Inducer and Centrifugal Pump Contributions to the Rotordynamic Fluid Forces Acting on a Space Turbopump

[+] Author and Article Information
Giovanni Pace

Sitael S.p.A., Via
Gherardesca 5,
Pisa 56121, Italy
e-mail: giovanni.pace@sitael.com

Dario Valentini

Sitael S.p.A.,
Via Gherardesca 5,
Pisa 56121, Italy
e-mail: dario.valentini@sitael.com

Angelo Pasini

Department of Industrial and Civil Engineering,
University of Pisa,
Via Gerolamo Caruso 8,
Pisa 56122, Italy
e-mail: angelo.pasini@unipi.it

Lucio Torre

GMYS-Space,
Via di Broccoletto,
Lucca 55100, Italy
e-mail: luciotrr@yahoo.it

Ruzbeh Hadavandi

Sitael S.p.A.,
Via Gherardesca 5
Pisa 56121, Italy
e-mail: rhadavandi@hotmail.com

Luca d'Agostino

Department of Industrial and Civil Engineering,
University of Pisa,
Via Gerolamo Caruso 8,
Pisa 56122, Italy
e-mail: luca.dagostino@ing.unipi.it

Contributed by the Fluids Engineering Division of ASME for publication in the JOURNAL OF FLUIDS ENGINEERING. Manuscript received July 26, 2016; final manuscript received February 25, 2017; published online October 19, 2017. Assoc. Editor: Olivier Coutier-Delgosha.

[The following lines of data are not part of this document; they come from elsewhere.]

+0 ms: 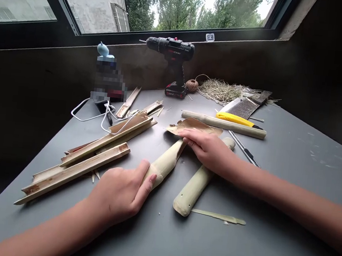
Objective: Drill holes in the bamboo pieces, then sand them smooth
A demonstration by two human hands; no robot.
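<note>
Left grip [123, 189] on bamboo [165, 162], pale, cut-away

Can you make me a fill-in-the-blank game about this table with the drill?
The hand nearer the split bamboo is the ____ one.
In the picture, the ball of twine sits just to the ____ of the drill.
The knife handle is coloured ____.

Missing words: left; right; yellow.

Drill [177, 63] behind bamboo tube [193, 187], twine ball [191, 86] beside drill
</note>
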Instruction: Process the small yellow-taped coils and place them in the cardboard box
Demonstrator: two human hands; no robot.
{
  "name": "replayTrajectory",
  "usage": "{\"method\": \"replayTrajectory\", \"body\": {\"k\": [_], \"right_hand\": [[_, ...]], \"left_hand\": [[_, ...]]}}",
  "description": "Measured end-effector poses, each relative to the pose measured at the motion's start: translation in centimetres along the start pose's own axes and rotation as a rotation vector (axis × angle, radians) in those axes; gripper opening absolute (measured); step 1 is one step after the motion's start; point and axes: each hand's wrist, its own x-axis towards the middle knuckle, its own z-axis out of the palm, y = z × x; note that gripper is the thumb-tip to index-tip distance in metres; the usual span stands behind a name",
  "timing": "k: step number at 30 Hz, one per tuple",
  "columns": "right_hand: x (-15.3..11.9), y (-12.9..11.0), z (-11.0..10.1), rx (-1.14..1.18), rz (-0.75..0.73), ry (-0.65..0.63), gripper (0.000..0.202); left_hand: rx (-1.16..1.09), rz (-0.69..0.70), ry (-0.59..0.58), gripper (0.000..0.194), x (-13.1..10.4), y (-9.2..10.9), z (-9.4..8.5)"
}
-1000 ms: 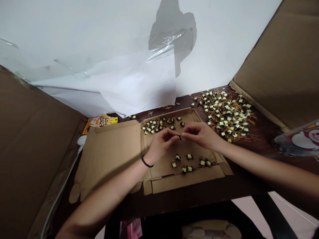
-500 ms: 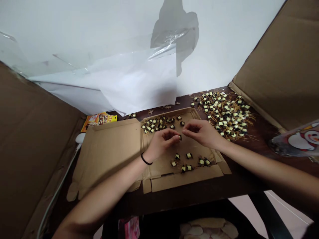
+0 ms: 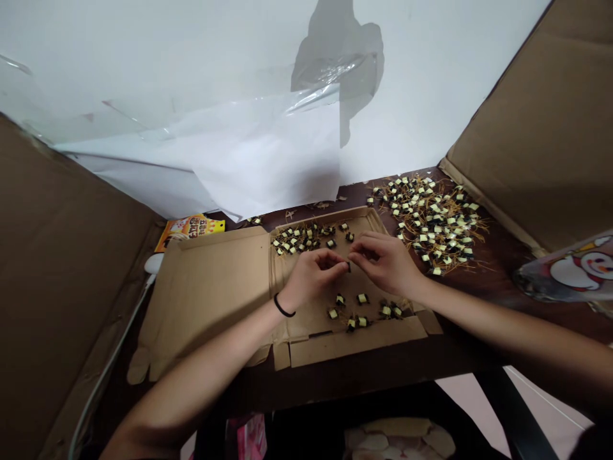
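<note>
My left hand [image 3: 316, 276], a black band on its wrist, pinches a small dark component [image 3: 348, 267] over the open cardboard box [image 3: 306, 294]. Close against its fingertips is my right hand [image 3: 383, 259], thumb and forefinger pinched together; whatever lies between them is too small to make out. Behind the hands, a cluster of small black parts with pale yellow tops [image 3: 297, 239] fills the back left of the box. Several more such parts [image 3: 363, 298] lie scattered nearer its front edge.
A big pile of the same parts with orange wires [image 3: 433, 217] covers the table at the back right. A clear container with a snowman print [image 3: 569, 271] lies at the right. Left are a snack packet [image 3: 191, 229], a white cable [image 3: 115, 361] and a cardboard wall [image 3: 57, 275].
My right hand has moved slightly down and left, so its fingertips now meet those of my left hand. My left hand has shifted a little right with the component.
</note>
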Motion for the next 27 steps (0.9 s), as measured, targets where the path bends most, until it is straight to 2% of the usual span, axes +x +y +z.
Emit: {"method": "replayTrajectory", "body": {"k": [7,11,17,27], "right_hand": [[-0.4,-0.2,0.3,0.019,-0.097,0.019,0.017],[-0.1,0.2,0.0,0.103,-0.023,-0.016,0.015],[0.5,1.0,-0.2,0.148,0.103,-0.057,0.016],[0.6,1.0,-0.4,0.139,0.108,-0.075,0.019]], "left_hand": [[-0.012,-0.011,0.117,0.016,0.0,-0.2,0.5],[-0.107,-0.009,0.208,0.015,-0.1,-0.6,0.7],[-0.159,0.032,0.205,0.016,-0.2,-0.9,0.6],[-0.158,0.073,0.162,0.015,-0.2,-1.1,0.6]]}}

J. Fluids Eng 140(2), 021104 (Oct 19, 2017) (10 pages) Paper No: FE-16-1479; doi: 10.1115/1.4037977 History: Received July 26, 2016; Revised February 25, 2017

The fluid-induced rotordynamic forces acting on a whirling space turbopump composed by an inducer and a radial impeller have been compared to the same forces measured on each single component of the turbomachine (i.e., on the inducer and on the radial impeller). The experimental campaign has been carried out in cold water at design and off-design conditions (80%, 100%, and 120% of the design flow rate) both in noncavitating (NC) and cavitating regimes. The paper illustrates the different trends of the rotordynamic forces on the axial and radial pumps and highlights their contributions on the overall turbomachine. At positive whirl ratios, the behavior of the inducer is dominant while, at negative ones, both the pumps show the same trends in such a way that the overall behavior is roughly the sum of each single component.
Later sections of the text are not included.